Why then would the United States President Joe Biden condemn Hamas militants for beheading babies – when subsequent fact-checking websites have since then proved that nothing of that sort had happened. (Not long after Biden’s speech, the White House said in a statement that it had not confirmed the veracity of the reports.)

However, despite the lack of evidence, the allegations were reported by The Independent, CNN, Fox News and the New York Post.

Western media’s coverage of war

Such skewed coverage of war, however, is not new. 

Almost 70 years ago, in his essay “Politics and the English Language,” George Orwell observed how governments manipulate public opinion by describing violent, inhumane policies in imprecise, euphemistic terms. “Defenseless villages are bombarded from the air, the inhabitants driven out into the countryside, the cattle machine-gunned, the huts set on fire with incendiary bullets: this is called pacification. Such phraseology is needed if one wants to name things without calling up mental pictures of them,” wrote Orwell. 

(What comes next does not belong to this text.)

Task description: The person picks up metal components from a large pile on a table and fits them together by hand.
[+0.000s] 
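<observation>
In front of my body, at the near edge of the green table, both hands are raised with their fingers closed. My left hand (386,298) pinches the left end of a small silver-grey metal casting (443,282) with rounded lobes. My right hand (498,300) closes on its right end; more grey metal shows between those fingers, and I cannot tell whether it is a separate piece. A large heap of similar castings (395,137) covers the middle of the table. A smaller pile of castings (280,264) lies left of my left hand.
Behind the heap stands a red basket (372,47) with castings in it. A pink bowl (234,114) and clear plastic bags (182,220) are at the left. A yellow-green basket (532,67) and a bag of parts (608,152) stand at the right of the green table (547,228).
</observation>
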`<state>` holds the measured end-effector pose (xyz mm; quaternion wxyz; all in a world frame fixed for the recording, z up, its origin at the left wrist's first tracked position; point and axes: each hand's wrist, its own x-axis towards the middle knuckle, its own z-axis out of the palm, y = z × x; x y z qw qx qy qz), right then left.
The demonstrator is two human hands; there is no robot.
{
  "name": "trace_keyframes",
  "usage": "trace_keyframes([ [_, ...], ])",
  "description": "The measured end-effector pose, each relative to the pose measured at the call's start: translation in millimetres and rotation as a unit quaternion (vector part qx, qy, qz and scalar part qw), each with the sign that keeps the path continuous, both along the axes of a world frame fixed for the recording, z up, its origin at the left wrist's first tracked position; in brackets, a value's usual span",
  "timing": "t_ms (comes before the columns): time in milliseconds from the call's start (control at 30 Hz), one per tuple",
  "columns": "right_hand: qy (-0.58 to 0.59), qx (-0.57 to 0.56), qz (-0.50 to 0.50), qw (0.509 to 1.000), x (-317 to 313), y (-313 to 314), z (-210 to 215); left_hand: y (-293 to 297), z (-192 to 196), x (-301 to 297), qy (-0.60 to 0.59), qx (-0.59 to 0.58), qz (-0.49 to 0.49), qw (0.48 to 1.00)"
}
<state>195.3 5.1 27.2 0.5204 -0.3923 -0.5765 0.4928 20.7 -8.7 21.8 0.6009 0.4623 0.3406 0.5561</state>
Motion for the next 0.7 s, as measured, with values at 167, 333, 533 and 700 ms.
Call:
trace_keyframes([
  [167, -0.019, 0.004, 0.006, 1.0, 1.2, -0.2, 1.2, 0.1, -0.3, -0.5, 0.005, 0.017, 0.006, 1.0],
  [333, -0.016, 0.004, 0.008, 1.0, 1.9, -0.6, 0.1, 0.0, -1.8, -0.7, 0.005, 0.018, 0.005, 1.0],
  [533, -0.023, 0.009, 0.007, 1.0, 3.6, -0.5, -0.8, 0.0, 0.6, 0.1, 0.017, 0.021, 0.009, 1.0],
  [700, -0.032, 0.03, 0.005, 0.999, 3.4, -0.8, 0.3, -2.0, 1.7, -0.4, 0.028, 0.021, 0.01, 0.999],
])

While trying to give voices to Palestinians, Outlook has also looked at western media’s coverage of the ongoing war on Gaza. Israel has been bombing Gaza for over 80 days now (in the recent escalation of war) but for several go-to Western media houses, people in Palestine ‘died’ and people in Israel were ‘killed’. 

Consider these two headlines: "Palestinian militants stage attack on Israel," “Caught off guard, Israel fights back”. They appeared on the front page of Times in October 2023. It is implied that Palestinians are expected to condemn themselves and that Israel is acting within its rights of ‘self-defence’.

According to international law, Israel has, for decades, occupied the West Bank and Gaza and imposed a suffocating siege on the latter since 2007. Amnesty International has previously pointed out that there is “damning evidence of war crimes as Israeli attacks wipe out entire families in Gaza”. But for Western media, history apparently only began on October 7.